§ **Exercise details**
Go through the records and copy each line where the string "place" occurs.
·····
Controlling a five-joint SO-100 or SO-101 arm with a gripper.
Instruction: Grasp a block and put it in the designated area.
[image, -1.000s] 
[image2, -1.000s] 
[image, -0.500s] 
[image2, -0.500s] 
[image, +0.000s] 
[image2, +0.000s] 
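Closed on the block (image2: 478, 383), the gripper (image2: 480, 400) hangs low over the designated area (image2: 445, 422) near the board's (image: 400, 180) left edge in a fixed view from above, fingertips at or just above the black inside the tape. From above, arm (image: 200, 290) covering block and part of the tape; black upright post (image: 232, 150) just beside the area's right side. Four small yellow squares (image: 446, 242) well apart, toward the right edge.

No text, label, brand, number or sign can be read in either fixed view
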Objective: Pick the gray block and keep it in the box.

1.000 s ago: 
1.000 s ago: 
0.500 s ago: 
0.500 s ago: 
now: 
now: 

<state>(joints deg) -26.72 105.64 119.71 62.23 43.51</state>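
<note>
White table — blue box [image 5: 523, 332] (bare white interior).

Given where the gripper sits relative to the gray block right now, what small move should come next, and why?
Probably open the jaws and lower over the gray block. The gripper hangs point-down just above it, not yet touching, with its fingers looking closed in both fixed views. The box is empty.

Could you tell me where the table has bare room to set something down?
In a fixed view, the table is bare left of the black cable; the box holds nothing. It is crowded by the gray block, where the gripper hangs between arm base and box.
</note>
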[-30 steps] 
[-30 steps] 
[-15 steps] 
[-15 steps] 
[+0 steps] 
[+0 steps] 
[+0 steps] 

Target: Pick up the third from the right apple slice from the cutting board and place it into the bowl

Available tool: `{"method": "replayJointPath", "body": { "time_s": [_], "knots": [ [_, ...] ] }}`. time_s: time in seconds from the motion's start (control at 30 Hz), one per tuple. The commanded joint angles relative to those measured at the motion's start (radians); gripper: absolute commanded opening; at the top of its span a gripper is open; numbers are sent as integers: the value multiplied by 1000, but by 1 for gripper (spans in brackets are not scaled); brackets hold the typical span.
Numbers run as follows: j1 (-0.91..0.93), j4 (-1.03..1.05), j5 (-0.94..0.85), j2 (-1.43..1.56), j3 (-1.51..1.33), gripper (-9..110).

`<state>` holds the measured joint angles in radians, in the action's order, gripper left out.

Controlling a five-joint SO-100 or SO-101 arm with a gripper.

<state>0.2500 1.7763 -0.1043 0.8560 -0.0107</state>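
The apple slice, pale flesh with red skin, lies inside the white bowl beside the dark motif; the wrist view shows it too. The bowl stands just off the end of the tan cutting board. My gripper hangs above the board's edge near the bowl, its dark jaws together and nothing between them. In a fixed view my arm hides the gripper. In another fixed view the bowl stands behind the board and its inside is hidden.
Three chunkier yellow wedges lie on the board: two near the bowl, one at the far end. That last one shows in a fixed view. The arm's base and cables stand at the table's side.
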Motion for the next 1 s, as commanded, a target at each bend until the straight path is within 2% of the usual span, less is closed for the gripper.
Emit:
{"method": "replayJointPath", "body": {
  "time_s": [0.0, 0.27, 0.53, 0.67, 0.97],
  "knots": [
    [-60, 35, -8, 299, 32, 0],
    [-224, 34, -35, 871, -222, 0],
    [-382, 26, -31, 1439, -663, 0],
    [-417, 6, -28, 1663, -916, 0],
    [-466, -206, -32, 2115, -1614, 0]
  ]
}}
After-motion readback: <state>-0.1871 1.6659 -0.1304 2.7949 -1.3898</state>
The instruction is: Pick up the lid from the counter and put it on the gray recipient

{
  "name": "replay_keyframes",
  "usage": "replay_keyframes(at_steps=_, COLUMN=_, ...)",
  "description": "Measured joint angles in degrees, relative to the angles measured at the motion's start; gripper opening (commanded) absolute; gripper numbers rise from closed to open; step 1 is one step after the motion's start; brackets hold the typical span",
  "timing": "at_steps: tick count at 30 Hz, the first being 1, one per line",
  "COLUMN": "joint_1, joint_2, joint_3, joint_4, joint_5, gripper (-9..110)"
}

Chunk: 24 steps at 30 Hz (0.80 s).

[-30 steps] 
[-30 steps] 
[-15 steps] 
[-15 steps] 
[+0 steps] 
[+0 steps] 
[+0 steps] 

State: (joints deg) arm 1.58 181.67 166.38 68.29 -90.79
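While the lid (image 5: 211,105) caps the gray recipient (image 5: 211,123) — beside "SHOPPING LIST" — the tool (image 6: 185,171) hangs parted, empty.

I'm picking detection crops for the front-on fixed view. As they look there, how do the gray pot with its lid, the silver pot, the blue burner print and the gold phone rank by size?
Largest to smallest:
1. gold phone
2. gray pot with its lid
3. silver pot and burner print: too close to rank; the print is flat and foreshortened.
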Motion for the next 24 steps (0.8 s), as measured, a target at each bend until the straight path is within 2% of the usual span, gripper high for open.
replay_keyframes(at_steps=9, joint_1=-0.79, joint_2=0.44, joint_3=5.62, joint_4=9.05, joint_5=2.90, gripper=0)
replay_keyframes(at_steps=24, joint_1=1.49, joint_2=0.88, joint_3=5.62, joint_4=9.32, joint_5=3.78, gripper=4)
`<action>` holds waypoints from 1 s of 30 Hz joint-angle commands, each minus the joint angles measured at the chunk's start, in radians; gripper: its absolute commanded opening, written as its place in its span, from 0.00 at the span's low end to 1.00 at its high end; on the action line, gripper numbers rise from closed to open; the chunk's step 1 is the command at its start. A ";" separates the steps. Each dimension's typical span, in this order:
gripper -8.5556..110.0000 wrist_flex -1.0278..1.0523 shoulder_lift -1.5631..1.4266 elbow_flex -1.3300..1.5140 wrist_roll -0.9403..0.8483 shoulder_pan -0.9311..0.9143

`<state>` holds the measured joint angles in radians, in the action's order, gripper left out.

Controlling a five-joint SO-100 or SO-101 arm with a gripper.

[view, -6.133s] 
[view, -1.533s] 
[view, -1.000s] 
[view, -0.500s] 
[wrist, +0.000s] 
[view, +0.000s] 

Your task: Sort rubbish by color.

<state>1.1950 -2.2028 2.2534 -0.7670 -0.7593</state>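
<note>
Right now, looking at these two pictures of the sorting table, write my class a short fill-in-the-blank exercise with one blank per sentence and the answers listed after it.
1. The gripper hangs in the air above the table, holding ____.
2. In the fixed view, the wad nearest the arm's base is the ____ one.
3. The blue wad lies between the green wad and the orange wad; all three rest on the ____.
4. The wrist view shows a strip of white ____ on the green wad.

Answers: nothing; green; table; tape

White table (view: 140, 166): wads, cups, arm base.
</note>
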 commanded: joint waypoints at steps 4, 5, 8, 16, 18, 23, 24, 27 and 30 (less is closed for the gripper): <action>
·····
§ **Task response**
Target: Pick up the third from the right apple slice from the cutting board and place it into the bowl
`<action>` holds waypoints from 1 s of 30 Hz joint-angle commands, each minus the joint angles measured at the chunk's start, in radians; gripper: its absolute commanded opening, written as its place in its span, from 0.00 at the span's low end to 1.00 at its high end; on the action line, gripper numbers rise from closed to open; the chunk's step 1 is the command at its start. A ";" separates the steps. Each dimension's typical span, in this order:

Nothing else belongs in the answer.